## ABOUT THIS TASK:
For each line below, check for "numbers"; give only the total of lines where it occurs.

..........

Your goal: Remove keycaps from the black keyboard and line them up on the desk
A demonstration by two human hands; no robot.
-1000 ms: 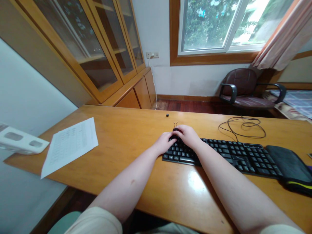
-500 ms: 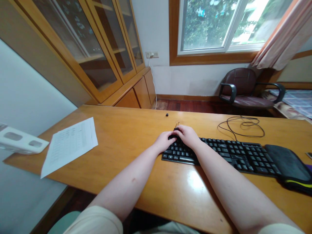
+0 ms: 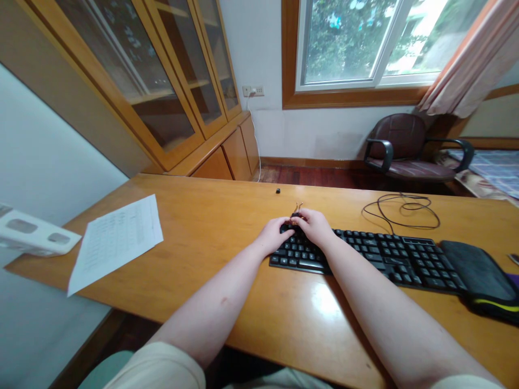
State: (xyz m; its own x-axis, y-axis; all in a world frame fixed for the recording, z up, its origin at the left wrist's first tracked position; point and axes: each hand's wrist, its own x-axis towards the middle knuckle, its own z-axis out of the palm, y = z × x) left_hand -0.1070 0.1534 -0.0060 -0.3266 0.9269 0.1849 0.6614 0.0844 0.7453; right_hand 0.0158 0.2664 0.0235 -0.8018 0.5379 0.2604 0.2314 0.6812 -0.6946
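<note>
Over the upper left part of a black keyboard (image 3: 373,249), my two hands meet with their fingertips together. My right hand (image 3: 315,226) is closed around what looks like a wire keycap puller (image 3: 299,207), its two thin copper-coloured prongs pointing away from me. Beside it, my left hand (image 3: 274,235) is closed too, fingertips at the dark piece (image 3: 295,215) under the prongs. Fingers hide most of this piece, so I cannot tell if it is a handle or a keycap. A small black keycap (image 3: 278,190) lies apart near the desk's far edge.
On the wooden desk (image 3: 194,259), printed sheets (image 3: 117,240) and a white plastic object (image 3: 38,232) lie left. A coiled cable (image 3: 399,209) runs behind the keyboard, and a black case with yellow trim (image 3: 480,273) touches its right end. A chair (image 3: 405,146) stands beyond the desk.
The wire prongs have shifted slightly to the right and tilted, with the fingertips moving a little along with them. The keyboard and the loose keycap stay where they were.
</note>
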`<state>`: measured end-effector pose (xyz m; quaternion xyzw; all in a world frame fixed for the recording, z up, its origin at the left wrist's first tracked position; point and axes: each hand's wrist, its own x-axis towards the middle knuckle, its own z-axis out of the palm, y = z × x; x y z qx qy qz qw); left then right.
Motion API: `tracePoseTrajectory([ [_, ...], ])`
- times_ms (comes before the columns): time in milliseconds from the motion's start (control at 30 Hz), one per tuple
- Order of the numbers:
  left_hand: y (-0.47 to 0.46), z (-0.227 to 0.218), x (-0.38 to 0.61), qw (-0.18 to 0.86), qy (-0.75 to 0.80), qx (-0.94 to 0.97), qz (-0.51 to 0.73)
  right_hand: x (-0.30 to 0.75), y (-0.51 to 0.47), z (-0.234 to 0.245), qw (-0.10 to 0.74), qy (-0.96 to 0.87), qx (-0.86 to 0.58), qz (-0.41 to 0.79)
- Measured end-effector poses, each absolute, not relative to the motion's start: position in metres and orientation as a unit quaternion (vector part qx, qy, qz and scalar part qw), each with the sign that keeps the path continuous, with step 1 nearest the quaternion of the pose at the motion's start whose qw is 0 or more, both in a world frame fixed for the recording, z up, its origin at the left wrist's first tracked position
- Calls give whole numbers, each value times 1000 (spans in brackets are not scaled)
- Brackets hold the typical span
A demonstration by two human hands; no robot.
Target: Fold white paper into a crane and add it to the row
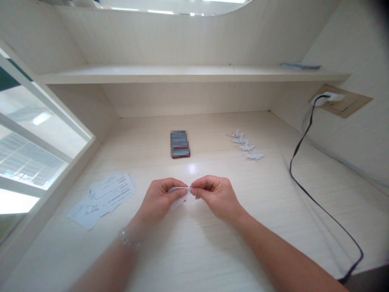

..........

## REPLY:
2